Please take the records that follow and repeat exactly the lines starting with the line with "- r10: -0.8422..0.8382" and going on through the line with "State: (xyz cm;".

*Provided records*:

--- --- ---

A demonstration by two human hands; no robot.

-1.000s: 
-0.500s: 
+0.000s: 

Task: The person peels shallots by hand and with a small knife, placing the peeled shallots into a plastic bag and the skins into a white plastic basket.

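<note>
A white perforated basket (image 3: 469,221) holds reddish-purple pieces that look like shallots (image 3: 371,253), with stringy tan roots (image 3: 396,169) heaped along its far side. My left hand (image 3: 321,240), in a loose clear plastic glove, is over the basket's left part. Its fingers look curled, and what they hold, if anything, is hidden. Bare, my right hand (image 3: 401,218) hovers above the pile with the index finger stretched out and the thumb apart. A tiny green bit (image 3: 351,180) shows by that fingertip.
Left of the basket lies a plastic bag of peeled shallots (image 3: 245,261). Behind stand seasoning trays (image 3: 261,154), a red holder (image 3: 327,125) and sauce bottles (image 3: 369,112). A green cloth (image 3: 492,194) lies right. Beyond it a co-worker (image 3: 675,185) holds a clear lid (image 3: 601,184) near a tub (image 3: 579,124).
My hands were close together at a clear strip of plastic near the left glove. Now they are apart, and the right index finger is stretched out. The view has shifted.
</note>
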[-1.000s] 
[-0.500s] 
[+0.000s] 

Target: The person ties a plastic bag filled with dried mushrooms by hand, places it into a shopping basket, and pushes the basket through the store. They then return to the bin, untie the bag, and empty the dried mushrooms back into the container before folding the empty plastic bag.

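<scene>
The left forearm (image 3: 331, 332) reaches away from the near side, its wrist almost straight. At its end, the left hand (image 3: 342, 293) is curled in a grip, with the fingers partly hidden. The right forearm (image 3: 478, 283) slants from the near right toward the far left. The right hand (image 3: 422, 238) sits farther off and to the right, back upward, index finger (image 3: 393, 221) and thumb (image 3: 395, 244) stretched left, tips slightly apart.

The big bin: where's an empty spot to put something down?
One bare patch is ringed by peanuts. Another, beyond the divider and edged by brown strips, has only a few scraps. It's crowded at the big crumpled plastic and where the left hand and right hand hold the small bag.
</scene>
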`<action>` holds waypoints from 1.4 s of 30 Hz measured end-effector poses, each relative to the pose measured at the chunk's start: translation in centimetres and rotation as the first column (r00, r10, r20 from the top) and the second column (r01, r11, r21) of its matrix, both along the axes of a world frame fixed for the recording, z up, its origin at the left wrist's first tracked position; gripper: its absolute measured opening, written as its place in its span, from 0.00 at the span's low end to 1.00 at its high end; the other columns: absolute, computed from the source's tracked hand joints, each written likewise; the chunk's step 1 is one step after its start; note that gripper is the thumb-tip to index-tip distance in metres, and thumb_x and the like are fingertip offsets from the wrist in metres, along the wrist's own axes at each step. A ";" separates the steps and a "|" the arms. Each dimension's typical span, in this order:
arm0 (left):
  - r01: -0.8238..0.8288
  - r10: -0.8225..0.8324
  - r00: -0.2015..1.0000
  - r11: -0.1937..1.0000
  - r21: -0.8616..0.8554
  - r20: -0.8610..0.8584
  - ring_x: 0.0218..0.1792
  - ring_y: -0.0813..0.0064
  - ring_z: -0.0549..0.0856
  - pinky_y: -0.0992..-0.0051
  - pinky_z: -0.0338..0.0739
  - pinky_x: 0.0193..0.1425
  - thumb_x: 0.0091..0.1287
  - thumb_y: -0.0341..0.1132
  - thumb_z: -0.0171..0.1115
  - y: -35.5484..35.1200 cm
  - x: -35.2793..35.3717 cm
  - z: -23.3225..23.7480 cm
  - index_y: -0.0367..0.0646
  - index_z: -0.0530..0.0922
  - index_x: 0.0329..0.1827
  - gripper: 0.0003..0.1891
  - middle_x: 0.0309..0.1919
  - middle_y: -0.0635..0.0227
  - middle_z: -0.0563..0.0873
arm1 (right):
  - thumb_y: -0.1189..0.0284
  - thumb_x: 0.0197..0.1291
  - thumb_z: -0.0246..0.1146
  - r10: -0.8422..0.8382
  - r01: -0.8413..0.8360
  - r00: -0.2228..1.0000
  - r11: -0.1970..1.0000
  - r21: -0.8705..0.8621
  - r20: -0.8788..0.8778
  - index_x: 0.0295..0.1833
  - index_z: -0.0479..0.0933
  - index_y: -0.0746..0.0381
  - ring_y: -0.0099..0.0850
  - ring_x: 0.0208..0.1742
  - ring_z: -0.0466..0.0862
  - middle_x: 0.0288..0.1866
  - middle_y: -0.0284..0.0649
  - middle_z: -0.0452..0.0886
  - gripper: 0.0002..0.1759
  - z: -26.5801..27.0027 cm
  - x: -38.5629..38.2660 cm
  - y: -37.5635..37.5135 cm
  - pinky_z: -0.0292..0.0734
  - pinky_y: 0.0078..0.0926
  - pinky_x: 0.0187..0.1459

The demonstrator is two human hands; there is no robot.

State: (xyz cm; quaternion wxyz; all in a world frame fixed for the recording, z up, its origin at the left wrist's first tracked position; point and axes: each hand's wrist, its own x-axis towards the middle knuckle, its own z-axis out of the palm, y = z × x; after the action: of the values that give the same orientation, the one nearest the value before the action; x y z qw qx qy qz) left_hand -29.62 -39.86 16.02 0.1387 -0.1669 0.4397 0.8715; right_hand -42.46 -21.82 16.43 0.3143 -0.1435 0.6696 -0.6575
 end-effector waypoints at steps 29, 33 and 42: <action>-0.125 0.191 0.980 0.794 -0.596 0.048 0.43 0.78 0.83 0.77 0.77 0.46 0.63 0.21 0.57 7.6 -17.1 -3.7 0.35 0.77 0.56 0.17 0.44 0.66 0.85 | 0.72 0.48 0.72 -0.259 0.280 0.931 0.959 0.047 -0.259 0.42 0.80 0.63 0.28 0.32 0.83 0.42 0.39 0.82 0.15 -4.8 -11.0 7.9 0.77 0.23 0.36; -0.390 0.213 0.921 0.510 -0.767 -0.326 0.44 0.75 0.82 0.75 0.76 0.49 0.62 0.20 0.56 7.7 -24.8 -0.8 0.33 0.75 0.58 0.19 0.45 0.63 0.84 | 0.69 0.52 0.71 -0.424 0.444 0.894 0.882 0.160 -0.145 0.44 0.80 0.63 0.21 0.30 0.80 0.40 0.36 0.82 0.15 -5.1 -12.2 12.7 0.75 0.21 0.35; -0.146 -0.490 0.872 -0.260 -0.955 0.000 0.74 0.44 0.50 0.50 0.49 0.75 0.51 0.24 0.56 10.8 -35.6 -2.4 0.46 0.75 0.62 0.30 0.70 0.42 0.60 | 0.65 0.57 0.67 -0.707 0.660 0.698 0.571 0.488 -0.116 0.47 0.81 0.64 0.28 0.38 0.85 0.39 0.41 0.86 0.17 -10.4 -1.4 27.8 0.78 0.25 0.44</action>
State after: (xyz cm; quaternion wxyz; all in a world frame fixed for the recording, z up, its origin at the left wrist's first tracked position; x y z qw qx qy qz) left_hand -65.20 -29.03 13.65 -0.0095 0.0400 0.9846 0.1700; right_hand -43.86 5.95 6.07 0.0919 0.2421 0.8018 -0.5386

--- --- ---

*Exercise answer*:
  - r10: -0.8422..0.8382
  - r01: -0.8413..0.8360
  - r00: -0.2228..1.0000
  - r11: -0.1970..1.0000
  - r21: -0.8705..0.8621
  - r20: -0.8788..0.8778
  - index_x: 0.0295..0.1833
  - index_z: -0.0479..0.0933
  - index_y: -0.0746..0.0381
  - ring_y: -0.0099..0.0850
  - ring_x: 0.0208..0.1742
  - ring_z: -0.0466..0.0862
  - middle_x: 0.0288..0.1866
  - middle_y: -0.0284..0.0649
  - middle_z: -0.0452..0.0886
  - gripper: 0.0002..0.1759
  - z: -26.5801..27.0027 cm
  - x: -38.5629..38.2660 cm
  - y: -37.5635..37.5135 cm
  - pinky_z: -0.0292..0.0734
  - pinky_y: 0.0078..0.0926
  - pinky_x: 0.0187..0.1459

The demonstrator is two human hands; there is no robot.

State: (xyz cm; quaternion wxyz; all in a world frame fixed for the recording, z up, its origin at the left wrist's first tracked position; point and axes: each hand's wrist, its own x-axis towards the middle knuckle, its own z-axis out of the palm, y = z × x; after the action: of the values that give the same orientation, the one nearest the value before the action; x y z qw qx qy qz) left_hand -29.62 -39.86 16.02 0.1387 -0.1669 0.4397 0.8715; right_hand -42.46 -21.82 16.43 0.3143 -0.1435 0.6696 -0.6575

Output is complete for this exercise.